● **The task**
The whole listing should be written out again exactly.

(Beginning of Dataset extract)

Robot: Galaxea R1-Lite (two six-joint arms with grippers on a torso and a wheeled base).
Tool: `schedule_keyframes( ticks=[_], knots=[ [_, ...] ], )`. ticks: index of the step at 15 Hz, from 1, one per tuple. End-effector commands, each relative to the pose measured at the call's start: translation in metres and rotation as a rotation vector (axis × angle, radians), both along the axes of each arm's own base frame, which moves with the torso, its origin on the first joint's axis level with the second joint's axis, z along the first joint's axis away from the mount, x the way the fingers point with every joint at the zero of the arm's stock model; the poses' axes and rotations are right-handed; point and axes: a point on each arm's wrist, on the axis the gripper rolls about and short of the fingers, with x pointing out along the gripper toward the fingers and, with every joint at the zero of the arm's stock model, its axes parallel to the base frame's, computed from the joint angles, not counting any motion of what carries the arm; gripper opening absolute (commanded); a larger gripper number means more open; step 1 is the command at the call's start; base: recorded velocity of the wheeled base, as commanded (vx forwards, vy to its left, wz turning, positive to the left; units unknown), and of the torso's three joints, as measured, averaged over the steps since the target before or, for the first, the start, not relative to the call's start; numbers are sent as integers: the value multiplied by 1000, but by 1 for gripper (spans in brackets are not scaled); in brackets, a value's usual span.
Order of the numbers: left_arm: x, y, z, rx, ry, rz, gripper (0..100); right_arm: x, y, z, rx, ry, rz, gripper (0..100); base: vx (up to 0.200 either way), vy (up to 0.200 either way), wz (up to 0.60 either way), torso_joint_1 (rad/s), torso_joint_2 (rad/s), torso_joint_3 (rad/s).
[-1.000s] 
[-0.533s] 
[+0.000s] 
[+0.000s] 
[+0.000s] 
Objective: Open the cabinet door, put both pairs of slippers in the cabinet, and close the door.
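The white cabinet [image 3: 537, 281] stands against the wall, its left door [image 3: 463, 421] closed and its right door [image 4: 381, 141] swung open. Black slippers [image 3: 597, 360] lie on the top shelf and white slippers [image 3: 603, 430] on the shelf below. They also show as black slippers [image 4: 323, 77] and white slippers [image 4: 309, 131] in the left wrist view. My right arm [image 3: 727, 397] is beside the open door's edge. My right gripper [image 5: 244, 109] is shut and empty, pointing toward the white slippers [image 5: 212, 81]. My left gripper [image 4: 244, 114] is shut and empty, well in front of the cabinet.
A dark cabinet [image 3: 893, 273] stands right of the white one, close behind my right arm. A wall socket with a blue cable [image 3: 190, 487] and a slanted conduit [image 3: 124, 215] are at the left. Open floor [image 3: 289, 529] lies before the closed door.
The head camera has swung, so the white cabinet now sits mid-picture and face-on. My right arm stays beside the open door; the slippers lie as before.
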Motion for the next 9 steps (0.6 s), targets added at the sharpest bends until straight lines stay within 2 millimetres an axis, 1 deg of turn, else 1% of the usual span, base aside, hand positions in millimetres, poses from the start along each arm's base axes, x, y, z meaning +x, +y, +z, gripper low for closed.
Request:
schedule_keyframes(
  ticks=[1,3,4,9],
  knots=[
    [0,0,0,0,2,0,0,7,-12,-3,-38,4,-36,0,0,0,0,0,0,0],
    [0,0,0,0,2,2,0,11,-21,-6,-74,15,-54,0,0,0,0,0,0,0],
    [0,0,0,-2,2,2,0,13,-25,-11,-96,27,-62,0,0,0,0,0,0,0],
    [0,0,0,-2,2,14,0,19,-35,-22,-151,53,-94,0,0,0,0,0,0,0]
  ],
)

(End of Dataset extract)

● **Answer section**
Robot: Galaxea R1-Lite (two six-joint arms with grippers on a torso and a wheeled base).
Tool: `schedule_keyframes( ticks=[_], knots=[ [_, ...] ], )`. ticks: index of the step at 15 Hz, from 1, one per tuple. End-effector commands, each relative to the pose measured at the call's start: translation in metres and rotation as a rotation vector (axis × angle, radians), both along the axes of each arm's own base frame, which moves with the torso, its origin on the first joint's axis level with the second joint's axis, z along the first joint's axis away from the mount, x the way the fingers point with every joint at the zero of the arm's stock model; the poses' axes and rotations are right-handed; point and axes: a point on each arm's wrist, on the axis the gripper rolls about and short of the fingers, with x pointing out along the gripper toward the fingers and, with every joint at the zero of the arm's stock model, its axes parallel to the base frame's, computed from the joint angles, not counting any motion of what carries the arm; gripper opening absolute (commanded); a larger gripper number means more open; step 1 is the command at the call's start; base: recorded velocity of the wheeled base, as commanded (vx forwards, vy to its left, wz turning, positive to the left; units unknown), and of the torso's three joints, as measured, averaged over the steps since the target before or, for the first, the start, not relative to the call's start; numbers are sent as integers: the value multiplied by 1000, but by 1 for gripper (spans in brackets are not scaled); in brackets, a value's usual span.
Order of the numbers: left_arm: x, y, z, rx, ry, rz, gripper (0..100); right_arm: x, y, z, rx, ry, rz, gripper (0..100); base: vx (up to 0.200 either way), vy (up to 0.200 either way), wz (up to 0.60 either way), torso_joint_1 (rad/s), torso_joint_2 (rad/s), torso_joint_3 (rad/s).
[-1.000s] 
[-0.533s] 
[+0.000s] 
[+0.000s] 
[+0.000s] 
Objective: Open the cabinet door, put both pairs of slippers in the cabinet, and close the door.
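The white cabinet [image 3: 537, 281] stands against the wall, its left door [image 3: 463, 421] closed and its right door [image 4: 381, 141] swung open. Black slippers [image 3: 597, 360] lie on the top shelf and white slippers [image 3: 603, 430] on the shelf below. They also show as black slippers [image 4: 323, 77] and white slippers [image 4: 309, 131] in the left wrist view. My right arm [image 3: 727, 397] is beside the open door's edge. My right gripper [image 5: 244, 109] is shut and empty, pointing toward the white slippers [image 5: 212, 81]. My left gripper [image 4: 244, 114] is shut and empty, well in front of the cabinet.
A dark cabinet [image 3: 893, 273] stands right of the white one, close behind my right arm. A wall socket with a blue cable [image 3: 190, 487] and a slanted conduit [image 3: 124, 215] are at the left. Open floor [image 3: 289, 529] lies before the closed door.
The head camera has swung, so the white cabinet now sits mid-picture and face-on. My right arm stays beside the open door; the slippers lie as before.
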Motion for the next 9 steps (0.6 s), targets added at the sharpest bends until straight lines stay within 2 millimetres an axis, 1 deg of turn, else 1% of the usual span, base aside, hand positions in millimetres, poses from the start along each arm's base axes, x, y, z meaning +x, +y, +z, gripper low for closed.
Request:
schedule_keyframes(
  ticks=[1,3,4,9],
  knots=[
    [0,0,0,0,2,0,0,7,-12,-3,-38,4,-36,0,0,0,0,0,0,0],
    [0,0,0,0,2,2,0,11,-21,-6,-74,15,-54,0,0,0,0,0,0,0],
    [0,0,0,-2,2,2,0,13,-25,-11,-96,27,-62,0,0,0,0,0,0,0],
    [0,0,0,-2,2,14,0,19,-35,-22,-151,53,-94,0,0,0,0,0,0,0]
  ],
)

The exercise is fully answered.